* _PROMPT_
From the very first line down to the line containing "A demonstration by", write out the material exactly as it appears, and no more.
-- DATASET EXTRACT follows --
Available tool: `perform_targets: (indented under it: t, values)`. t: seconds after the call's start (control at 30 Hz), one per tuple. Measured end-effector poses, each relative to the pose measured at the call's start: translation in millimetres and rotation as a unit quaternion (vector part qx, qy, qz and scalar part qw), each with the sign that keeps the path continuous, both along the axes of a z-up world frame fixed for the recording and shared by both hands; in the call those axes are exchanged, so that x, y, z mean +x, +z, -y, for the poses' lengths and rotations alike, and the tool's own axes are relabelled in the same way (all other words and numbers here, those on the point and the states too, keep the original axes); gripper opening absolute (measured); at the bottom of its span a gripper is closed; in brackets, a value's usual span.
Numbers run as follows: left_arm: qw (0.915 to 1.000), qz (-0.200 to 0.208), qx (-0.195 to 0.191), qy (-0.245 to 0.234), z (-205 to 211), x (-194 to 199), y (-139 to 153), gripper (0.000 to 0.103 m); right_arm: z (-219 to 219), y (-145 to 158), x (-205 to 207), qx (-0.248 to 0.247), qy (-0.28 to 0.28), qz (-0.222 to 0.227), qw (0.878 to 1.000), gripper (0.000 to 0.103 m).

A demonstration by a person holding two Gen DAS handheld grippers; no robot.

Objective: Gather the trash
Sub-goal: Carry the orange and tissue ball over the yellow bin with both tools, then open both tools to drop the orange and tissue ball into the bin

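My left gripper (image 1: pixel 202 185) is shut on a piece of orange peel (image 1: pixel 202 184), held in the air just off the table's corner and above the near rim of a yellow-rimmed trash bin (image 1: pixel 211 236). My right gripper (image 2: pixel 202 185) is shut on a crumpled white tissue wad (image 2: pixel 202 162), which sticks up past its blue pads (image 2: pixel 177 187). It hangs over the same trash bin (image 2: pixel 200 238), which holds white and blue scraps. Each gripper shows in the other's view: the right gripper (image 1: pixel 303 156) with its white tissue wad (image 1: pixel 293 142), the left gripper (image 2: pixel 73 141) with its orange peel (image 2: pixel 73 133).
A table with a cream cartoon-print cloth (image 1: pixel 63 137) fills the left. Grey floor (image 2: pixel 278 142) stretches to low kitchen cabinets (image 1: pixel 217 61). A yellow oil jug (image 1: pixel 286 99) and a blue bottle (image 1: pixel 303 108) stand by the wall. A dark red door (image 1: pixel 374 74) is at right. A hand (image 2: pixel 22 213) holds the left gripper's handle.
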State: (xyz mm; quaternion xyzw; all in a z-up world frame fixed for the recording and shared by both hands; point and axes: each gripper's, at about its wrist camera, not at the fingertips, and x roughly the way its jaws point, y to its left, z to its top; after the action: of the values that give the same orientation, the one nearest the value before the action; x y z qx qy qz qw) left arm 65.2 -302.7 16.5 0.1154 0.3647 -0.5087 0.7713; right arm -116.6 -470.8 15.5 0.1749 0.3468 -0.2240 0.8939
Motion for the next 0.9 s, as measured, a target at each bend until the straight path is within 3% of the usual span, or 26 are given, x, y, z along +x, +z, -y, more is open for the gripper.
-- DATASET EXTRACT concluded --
* _RESPONSE BELOW_
Available tool: `perform_targets: (indented under it: t, values)`. t: seconds after the call's start (control at 30 Hz), one per tuple. Measured end-effector poses, each relative to the pose measured at the call's start: translation in millimetres and rotation as a unit quaternion (vector part qx, qy, qz and scalar part qw), each with the sign that keeps the path continuous, both along the axes of a z-up world frame fixed for the recording and shared by both hands; in the call those axes are exchanged, so that x, y, z mean +x, +z, -y, for the poses' lengths and rotations alike, and the tool's own axes are relabelled in the same way (all other words and numbers here, those on the point and the states too, keep the original axes); gripper opening absolute (measured); at the bottom of its span a gripper is closed; in brackets, a value's usual span.
Numbers run as follows: left_arm: qw (0.915 to 1.000), qz (-0.200 to 0.208), qx (-0.195 to 0.191), qy (-0.245 to 0.234), z (-205 to 211), x (-194 to 199), y (-139 to 153), gripper (0.000 to 0.103 m); right_arm: z (-219 to 219), y (-145 to 158), x (-205 to 207), qx (-0.248 to 0.247), qy (-0.28 to 0.28), qz (-0.222 to 0.227), qw (0.878 to 1.000), gripper (0.000 to 0.103 m).

A demonstration by a person holding two Gen DAS handheld grippers; no robot.

The requested output has been given in full.